Today, this super-tough guy has a column at Pajamas Media explaining -- in the context of a new film he saw that joyously depicts men as men and ladies as ladies -- what distinguishes real men like him from fake males who have had their manhood taken by women:

A lot of critics get all huffy about this depiction of the sexes - read the silly little fellow who wrote the review in the New York Times by way of example. The standard line seems to be to blame it all on childish filmmakers pandering to adolescent audiences. But you know what? I suspect a lot of it is simple realism. More and more often I meet young guys just like this: overgrown kids who are their grim wives’ poodles. They sheepishly talk about getting a “pink pass,” or a “kitchen pass,” before they can leave the house. They can’t do this or that because their wives don’t like it. They “share” household and child-rearing tasks equally - which isn’t really equal at all because they don’t care about a clean house or a well-reared child anywhere near as much as their wives do. In short, each one seems set to spend his life taking orders from a perpetually dissatisfied Mrs. who sounds to me - forgive me but just speaking in all honesty - like a bloody shrike. Who can blame these poor shnooks if they go out and get drunk or laid or just plain divorced?

I’m the old-fashioned King of the Castle type: my wife knew it when she married me, she knows it now, and she knows where the door is if she gets sick of it. And you can curse me or consign me to Feminist Hell or whatever you want to do. But when you’re done, answer me this: why would a man get married under any other circumstances? I’m serious. What’s in it for him? I mean, marriage is a large sacrifice for a man. He gives up his right to sleep with a variety of partners, which is as basic an urge in men as having children is in women. He takes on responsibilities which will probably curtail both his work and his social life. If he doesn’t also acquire authority, gravitas, respect and, yes, mastery over his own home, what does he get? Companionship? Hey, stay single, dude, you’ll have a lot more money, and then you can buy companionship.

All right, I know, I’m a mean old man. But I’ve also been blissfully married for 30 years to a woman who wakes up singing. I think some of these young guys have been sold a bill of goods, I really do. I think they’ve been told what they’re supposed to be like and have sacrificed what they are like. Maybe their marriages are more “fair” than mine but just looking at them, I think they’re miserable. And I suspect, deep down, their wives are probably miserable too.

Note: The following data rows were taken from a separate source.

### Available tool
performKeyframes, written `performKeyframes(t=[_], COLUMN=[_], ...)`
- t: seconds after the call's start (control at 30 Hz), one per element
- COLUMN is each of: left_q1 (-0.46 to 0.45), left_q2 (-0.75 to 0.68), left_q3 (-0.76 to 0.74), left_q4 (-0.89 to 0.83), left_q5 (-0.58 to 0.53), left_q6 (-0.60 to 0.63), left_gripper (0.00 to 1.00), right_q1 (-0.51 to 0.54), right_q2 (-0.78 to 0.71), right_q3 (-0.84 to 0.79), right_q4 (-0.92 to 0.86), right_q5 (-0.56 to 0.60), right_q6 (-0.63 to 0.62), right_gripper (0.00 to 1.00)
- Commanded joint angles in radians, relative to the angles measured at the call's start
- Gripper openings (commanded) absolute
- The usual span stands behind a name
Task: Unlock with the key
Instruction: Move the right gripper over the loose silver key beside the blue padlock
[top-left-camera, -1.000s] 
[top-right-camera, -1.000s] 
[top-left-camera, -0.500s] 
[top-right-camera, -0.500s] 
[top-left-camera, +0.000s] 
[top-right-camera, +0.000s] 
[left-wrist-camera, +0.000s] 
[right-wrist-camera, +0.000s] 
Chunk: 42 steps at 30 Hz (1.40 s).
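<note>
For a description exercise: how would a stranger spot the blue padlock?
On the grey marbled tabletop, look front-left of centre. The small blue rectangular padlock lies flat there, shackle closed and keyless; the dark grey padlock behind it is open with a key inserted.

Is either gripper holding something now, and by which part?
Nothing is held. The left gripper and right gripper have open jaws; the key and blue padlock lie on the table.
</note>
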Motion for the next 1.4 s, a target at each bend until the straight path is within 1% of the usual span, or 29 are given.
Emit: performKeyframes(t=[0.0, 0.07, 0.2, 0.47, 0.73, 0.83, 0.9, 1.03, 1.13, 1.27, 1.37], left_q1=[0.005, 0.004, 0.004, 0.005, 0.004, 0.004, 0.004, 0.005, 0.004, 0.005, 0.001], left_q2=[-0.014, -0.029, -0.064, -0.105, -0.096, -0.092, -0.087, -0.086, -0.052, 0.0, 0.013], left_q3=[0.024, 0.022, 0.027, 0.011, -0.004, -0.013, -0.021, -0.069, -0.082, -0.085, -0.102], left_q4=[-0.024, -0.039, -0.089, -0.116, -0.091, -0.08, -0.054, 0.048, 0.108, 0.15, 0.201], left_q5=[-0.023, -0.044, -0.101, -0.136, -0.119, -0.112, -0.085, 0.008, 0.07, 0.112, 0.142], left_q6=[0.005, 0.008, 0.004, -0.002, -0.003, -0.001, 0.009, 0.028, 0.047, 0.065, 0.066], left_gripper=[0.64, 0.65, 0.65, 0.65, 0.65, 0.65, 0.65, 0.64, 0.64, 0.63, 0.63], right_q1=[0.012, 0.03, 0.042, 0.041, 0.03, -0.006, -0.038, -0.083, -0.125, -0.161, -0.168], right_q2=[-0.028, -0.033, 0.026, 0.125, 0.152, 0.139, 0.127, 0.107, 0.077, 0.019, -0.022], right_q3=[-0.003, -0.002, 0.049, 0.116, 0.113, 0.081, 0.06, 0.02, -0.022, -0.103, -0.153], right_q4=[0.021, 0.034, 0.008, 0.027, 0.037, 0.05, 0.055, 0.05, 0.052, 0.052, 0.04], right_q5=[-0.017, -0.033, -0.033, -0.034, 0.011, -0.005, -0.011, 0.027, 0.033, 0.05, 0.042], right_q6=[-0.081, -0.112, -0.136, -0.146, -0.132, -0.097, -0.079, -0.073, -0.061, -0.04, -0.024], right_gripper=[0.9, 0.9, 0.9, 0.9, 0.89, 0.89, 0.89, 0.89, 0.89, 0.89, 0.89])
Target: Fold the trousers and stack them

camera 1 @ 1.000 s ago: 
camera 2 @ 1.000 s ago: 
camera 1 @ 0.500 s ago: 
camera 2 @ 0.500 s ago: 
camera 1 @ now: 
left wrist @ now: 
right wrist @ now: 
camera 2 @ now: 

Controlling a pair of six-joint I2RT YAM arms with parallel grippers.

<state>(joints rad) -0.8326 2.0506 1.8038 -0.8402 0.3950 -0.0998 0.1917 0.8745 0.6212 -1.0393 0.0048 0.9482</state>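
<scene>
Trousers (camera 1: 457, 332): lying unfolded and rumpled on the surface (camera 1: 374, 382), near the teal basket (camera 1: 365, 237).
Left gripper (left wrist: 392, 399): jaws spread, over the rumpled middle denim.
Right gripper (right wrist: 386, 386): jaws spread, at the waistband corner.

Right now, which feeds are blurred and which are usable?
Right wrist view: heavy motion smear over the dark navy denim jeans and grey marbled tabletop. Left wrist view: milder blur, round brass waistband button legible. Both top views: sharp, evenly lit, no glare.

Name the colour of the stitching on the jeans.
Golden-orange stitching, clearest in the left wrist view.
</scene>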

If you ask me, they’d be better off staying in Vegas.

I wonder what he thinks of the women who go and fight the wars for which he's a vocal (shrieking) tough-guy cheerleader but won't fight himself?  Ultimately, the only cure for this level of insecurity over one's masculinity is to become a cheerleader for wars, torture, "getting tough" with our current Enemy (today: Iran), and politicians who prance around in fighter pilot costumes on the decks of aircraft carriers.  The vicarious sensations of pulsating strength must be so soothing to someone like this, so desperate to prove their manhood.  As Digby wrote in what I consider to be a seminal post on this topic, this has been true forever, was as pronounced during the Vietnam War as it is now:  it's impossible to overstate the role this sad Rush-Limbaugh/Dick-Cheney mentality plays in the craving of people like this, from a safe distance, for wars and destruction fought in their names, by others.  They get to revere a President who's just like Batman, and it makes them real "old-fashioned King of the Castle types."